The arguer says that children should not sleep with artificial night-lightning and supports this claim by stating that the activity leads to myopia. Since the argument fits the form a is X, because a is Y, it can be identified as a first-order predicate argument. In this specific case, a is instantiated by ‘children sleeping with artificial night-lighting’, X is instantiated by ‘should not happen’, and Y is instantiated by ‘leads to myopia’.
Children sleeping with artificial night-lighting (a) should not happen (X), because children sleeping with artificial night-lighting (a) leads to myopia (Y)
First-order predicate arguments are further differentiated by identifying the types of statement in the conclusion and the premise. In this case, the former is a statement of policy and the latter a statement of fact, which means that we are dealing with a first-order predicate argument supporting a policy with a fact (1 pre PF).

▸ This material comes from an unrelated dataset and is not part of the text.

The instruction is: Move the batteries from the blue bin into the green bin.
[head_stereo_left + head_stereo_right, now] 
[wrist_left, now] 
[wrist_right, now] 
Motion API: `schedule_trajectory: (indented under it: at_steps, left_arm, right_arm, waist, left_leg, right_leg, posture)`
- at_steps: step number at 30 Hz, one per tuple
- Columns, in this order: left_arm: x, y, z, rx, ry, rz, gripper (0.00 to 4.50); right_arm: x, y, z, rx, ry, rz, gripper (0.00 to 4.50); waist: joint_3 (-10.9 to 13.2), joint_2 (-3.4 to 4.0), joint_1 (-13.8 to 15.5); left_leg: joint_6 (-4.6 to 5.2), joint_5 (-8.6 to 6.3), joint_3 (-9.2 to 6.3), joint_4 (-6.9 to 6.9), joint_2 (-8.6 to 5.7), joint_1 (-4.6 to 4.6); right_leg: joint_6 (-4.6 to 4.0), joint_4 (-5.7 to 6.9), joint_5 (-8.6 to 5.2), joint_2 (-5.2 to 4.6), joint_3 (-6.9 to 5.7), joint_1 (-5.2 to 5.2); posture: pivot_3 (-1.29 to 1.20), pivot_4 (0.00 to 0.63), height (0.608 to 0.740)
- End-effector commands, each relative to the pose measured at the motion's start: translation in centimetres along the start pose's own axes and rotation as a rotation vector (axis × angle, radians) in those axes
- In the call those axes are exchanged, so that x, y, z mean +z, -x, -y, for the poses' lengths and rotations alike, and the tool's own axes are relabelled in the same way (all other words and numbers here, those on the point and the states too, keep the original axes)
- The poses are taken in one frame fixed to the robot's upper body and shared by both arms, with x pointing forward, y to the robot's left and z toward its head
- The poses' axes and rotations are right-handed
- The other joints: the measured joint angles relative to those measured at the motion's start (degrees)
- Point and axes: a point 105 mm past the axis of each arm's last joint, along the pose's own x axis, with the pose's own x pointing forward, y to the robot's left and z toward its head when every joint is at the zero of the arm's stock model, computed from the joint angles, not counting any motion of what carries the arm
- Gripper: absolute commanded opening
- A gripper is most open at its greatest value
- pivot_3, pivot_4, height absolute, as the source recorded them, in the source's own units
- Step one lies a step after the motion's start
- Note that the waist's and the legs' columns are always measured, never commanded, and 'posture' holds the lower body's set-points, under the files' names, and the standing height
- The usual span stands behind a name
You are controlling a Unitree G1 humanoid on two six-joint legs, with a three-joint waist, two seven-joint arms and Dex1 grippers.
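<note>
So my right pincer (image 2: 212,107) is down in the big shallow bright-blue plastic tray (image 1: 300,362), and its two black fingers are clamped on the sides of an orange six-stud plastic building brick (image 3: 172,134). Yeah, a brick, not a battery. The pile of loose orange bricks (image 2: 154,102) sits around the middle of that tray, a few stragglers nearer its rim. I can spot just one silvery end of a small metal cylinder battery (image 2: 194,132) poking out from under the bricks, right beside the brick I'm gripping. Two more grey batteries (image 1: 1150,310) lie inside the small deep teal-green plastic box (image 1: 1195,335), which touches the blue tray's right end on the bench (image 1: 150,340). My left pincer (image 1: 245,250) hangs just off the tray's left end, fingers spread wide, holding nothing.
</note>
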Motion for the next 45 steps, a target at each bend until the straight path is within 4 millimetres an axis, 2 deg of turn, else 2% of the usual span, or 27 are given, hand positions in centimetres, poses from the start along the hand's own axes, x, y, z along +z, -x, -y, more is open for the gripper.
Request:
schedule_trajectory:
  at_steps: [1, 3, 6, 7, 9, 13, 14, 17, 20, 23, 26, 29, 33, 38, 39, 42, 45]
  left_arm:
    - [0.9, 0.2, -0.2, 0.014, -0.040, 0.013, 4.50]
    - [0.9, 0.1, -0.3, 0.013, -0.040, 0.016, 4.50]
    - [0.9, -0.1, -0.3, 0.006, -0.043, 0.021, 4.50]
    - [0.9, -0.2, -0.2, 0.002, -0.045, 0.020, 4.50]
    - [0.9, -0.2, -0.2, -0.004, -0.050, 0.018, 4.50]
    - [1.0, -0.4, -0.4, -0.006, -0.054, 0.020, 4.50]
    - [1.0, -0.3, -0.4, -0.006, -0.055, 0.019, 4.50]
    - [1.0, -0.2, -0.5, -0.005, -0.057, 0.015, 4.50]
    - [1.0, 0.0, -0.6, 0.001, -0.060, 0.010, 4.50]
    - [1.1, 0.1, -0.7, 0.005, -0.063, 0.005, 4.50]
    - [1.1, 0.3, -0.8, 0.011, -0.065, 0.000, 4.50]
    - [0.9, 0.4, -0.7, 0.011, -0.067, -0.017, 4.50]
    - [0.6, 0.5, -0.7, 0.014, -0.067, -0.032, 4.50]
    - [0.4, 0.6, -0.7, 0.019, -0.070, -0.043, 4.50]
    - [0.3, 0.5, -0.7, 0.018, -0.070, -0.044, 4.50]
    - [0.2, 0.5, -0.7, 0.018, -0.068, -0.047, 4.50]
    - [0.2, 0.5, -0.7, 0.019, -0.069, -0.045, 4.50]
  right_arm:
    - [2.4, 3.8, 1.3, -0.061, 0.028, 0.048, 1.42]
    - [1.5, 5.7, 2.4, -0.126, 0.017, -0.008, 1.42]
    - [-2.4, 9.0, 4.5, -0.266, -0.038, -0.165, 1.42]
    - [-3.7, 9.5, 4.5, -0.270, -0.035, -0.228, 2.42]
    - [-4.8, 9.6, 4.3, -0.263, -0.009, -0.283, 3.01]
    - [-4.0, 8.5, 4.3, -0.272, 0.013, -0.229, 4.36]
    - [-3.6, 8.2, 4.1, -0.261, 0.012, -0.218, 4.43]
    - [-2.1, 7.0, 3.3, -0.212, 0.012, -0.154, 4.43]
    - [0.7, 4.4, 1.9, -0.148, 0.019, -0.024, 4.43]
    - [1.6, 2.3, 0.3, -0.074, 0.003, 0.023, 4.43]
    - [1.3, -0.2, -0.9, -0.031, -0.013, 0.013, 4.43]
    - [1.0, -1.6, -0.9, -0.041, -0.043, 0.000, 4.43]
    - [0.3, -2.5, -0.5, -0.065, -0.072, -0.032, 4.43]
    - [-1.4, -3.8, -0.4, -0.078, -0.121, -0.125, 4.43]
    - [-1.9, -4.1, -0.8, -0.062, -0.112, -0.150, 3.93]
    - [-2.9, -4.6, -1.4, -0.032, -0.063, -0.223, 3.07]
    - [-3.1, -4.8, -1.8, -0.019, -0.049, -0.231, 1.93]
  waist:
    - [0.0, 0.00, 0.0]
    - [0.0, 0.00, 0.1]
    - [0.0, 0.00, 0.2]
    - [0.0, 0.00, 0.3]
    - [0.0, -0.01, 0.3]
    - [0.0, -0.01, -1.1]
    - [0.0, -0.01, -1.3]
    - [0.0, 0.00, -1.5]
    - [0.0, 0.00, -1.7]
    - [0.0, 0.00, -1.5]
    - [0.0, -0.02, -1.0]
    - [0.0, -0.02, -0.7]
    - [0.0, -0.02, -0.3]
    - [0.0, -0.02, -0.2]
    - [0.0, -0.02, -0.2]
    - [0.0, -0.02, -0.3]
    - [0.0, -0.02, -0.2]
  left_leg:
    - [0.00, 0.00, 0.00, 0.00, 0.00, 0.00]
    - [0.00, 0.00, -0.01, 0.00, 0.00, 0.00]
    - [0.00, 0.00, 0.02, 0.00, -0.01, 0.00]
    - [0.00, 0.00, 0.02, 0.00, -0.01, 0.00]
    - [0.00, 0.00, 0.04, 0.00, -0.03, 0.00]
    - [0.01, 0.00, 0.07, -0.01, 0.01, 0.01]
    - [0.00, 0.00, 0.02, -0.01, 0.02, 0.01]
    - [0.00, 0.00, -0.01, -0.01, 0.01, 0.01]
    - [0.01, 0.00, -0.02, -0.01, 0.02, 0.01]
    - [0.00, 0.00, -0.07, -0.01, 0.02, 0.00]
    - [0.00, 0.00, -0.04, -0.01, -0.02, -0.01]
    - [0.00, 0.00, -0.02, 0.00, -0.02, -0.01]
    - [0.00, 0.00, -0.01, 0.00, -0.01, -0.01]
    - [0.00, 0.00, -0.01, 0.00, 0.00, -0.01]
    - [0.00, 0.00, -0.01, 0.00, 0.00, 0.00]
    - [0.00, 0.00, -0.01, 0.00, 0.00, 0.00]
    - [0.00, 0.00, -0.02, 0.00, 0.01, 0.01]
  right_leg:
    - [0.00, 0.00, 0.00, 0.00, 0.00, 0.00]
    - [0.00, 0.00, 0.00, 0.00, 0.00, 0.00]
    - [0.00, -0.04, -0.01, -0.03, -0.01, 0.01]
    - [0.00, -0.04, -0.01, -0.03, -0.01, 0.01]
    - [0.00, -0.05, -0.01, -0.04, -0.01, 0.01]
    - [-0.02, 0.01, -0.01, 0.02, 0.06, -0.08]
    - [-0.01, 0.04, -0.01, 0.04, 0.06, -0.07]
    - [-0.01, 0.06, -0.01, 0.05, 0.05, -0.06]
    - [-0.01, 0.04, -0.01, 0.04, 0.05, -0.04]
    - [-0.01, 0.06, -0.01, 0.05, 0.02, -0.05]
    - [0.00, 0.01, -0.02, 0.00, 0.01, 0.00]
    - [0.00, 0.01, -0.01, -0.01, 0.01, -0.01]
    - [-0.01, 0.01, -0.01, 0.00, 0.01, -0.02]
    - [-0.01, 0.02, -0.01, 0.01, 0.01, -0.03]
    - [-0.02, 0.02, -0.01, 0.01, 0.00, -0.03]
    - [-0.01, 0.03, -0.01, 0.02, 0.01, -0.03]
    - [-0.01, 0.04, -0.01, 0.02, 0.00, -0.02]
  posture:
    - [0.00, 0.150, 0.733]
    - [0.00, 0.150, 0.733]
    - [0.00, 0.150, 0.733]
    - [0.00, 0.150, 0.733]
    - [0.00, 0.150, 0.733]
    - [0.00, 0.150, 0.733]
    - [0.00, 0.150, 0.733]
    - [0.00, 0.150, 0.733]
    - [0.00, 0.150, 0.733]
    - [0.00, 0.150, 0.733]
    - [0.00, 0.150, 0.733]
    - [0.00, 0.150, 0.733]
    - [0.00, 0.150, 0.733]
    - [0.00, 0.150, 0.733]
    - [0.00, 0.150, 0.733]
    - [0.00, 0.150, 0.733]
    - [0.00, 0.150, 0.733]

The trivial name of first-order predicate arguments is derived from the characterization of the relationship between the predicates Y and X. In this example, the undesirable consequence of the activity, that it leads to myopia (Y), functions as a reason for advising that it should not happen (X). Traditionally, such an argument is called a ‘pragmatic argument’.
This example of pragmatic argumentation was presented by Martijn Demollin at the VIOT 2018 Conference and is based on research reported in Quinn et al. (1999), Nature Magazine, 399, 113-114.